Las tareas que se abren ante este conjunto de medidas son las dos mismas de siempre, más una tercera de creciente importancia. La primera, amparada en la letra del decreto Semprún, debe estimular la creación de industria e insistir en que los productores de películas asuman riesgos y se atengan a la fórmula de subvención posterior, lo que hace obligatorio que busquen camino a películas inmediatamente rentables.
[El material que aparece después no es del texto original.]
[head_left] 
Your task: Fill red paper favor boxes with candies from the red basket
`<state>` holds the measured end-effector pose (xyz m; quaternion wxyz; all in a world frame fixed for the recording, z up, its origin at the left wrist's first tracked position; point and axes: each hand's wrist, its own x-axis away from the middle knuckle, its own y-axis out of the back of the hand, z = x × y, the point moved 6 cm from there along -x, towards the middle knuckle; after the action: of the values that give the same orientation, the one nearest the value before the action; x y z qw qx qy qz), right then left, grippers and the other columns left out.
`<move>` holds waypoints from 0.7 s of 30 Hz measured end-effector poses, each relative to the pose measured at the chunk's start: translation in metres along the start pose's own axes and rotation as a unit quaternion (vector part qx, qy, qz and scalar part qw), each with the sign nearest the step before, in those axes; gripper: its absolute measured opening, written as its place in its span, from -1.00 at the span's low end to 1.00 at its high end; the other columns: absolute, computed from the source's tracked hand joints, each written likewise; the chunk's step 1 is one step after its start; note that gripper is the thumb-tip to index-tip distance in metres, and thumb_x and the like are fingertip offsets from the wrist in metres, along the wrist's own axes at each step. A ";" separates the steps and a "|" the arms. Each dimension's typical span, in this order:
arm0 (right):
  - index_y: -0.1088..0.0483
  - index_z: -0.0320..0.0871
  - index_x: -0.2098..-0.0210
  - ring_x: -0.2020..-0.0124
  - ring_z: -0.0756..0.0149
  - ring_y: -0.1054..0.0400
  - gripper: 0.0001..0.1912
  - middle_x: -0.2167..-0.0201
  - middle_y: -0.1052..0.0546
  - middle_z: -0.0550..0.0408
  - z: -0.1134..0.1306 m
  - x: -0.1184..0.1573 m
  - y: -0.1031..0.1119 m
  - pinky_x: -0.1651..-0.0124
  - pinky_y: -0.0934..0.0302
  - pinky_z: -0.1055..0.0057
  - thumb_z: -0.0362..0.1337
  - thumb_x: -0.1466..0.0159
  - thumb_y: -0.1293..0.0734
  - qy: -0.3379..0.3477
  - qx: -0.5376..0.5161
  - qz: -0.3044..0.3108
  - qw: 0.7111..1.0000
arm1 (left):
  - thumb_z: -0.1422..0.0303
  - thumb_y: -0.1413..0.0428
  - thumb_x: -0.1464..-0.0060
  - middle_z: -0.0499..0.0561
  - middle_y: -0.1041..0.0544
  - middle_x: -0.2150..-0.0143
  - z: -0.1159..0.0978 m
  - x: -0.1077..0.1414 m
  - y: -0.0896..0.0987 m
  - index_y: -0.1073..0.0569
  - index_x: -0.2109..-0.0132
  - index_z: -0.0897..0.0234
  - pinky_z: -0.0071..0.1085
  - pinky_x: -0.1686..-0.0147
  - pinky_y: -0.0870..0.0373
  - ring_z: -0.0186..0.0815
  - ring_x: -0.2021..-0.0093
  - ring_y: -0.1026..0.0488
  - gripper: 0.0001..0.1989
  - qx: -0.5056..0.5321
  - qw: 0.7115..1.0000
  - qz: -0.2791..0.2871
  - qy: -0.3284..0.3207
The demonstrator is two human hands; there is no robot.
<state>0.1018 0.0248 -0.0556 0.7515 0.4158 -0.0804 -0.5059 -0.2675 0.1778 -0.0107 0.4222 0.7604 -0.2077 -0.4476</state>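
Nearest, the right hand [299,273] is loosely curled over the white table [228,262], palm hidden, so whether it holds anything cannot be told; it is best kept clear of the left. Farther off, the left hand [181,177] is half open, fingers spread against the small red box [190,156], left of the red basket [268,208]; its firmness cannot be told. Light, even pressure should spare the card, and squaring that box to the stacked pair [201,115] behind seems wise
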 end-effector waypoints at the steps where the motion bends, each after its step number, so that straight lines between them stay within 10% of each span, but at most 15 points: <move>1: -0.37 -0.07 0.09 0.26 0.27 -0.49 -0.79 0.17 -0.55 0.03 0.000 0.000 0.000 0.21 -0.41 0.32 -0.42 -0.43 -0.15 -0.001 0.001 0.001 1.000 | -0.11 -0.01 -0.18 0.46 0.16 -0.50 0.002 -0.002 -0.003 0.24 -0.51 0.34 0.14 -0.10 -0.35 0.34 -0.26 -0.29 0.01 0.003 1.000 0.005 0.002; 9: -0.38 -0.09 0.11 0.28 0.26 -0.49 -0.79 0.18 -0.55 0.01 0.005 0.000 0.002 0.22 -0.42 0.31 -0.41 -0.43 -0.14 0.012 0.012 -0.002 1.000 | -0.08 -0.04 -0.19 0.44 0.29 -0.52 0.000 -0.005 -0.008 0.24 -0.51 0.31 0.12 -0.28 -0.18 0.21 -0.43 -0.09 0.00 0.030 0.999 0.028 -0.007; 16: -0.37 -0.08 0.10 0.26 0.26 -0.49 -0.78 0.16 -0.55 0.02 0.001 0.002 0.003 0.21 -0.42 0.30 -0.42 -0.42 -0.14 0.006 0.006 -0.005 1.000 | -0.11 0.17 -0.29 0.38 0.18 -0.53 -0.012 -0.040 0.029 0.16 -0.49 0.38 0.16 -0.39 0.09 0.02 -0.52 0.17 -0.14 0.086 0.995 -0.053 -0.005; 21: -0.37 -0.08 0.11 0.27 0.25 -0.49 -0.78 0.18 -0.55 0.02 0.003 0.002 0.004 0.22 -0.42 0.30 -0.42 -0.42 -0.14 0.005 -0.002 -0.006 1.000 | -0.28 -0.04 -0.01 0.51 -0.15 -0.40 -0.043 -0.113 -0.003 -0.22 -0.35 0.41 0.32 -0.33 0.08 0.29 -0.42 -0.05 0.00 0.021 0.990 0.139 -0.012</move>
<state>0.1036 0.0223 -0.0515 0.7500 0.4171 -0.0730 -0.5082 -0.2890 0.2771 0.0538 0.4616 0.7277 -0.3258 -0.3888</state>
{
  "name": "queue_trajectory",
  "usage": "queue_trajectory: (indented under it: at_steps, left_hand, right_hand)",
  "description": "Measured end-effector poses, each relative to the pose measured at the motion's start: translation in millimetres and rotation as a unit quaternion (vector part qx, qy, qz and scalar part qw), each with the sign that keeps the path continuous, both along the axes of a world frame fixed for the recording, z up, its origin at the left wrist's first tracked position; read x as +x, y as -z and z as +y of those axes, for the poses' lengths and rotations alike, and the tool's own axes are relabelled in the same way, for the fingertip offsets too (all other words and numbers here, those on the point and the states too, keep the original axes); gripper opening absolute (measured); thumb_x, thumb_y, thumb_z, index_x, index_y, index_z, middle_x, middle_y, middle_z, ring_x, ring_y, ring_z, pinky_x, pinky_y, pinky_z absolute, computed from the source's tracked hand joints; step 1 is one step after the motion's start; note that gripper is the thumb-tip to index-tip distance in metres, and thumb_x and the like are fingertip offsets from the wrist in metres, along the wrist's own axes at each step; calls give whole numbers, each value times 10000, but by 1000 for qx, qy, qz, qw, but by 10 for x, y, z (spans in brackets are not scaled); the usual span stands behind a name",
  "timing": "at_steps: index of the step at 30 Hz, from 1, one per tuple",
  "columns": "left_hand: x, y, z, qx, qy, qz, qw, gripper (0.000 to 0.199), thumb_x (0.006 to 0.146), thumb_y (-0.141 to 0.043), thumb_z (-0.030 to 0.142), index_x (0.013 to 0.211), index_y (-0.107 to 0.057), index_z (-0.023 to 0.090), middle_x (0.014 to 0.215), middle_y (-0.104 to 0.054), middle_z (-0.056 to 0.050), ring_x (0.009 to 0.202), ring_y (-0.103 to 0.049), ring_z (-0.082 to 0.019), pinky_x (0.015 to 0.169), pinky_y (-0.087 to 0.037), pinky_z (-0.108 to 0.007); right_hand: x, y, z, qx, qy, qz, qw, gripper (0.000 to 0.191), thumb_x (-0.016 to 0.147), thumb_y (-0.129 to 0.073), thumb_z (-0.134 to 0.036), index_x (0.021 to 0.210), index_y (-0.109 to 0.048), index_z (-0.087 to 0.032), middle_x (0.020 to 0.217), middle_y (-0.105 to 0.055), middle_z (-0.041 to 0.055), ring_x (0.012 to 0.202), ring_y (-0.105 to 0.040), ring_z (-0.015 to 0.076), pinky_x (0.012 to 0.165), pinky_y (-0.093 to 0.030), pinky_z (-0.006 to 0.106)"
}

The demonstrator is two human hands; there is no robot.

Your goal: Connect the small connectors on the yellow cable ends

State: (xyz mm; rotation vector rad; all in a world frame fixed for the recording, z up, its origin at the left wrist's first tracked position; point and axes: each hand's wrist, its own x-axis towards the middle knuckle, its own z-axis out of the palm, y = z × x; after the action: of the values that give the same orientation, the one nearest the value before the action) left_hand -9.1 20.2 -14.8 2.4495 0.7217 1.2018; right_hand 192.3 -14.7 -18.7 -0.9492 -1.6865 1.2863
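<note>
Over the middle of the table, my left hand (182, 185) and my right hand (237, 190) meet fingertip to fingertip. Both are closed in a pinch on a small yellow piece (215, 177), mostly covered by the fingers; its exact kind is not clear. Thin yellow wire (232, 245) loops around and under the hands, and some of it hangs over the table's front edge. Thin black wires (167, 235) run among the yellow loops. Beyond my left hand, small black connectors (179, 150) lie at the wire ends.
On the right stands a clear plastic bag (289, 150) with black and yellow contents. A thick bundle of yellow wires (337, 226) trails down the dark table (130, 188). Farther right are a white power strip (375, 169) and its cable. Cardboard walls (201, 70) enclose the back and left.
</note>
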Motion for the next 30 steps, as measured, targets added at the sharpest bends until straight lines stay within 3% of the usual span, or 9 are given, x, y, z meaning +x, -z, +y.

La segunda consiste en mantener subvenciones anticipadas para proyectos de difícil comercialidad, pero necesarios para generar nuevos cineastas y cultura cinematográfica: cine puro y duro, que aunque no traiga dinero inmediato cree imagen y resonancia en los festivales de cine. Y la tercera, básica en la Europa audiovisual, debe agilizar -con correcciones legislativas y administrativas- nuestro sistema y acoplarlo al sistema de coproducciones europeas, marco que va a ser, en lo relativo a creación de industria, decisivo en los años que vienen.Las tres tareas no sólo son legítimas sino urgentes y necesarias, por lo que hay que llevarlas a cabo simultaneamente: empuje a la produccion de películas rentables comercialmente con subvencion posterior; mantenimiento de la subvención previa para proyectos rentables culturalmente, que se puedan capitalizar en festivales internacionales; y, finalmente, introducción de nuestro endeble aparato de producción en los cada día más fuertes y ágiles sistemas de coproduccion intereuropea. Ninguna de estas tareas debe descartarse a costa de potenciar más a otra: deben salir a flote juntas, ser parte de un mismo paquete introceable, ese todo, esa globalidad que -la gente de nuestro cine lo saben- requiere el enfoque correcto de los problemas de la creación cinematográfica.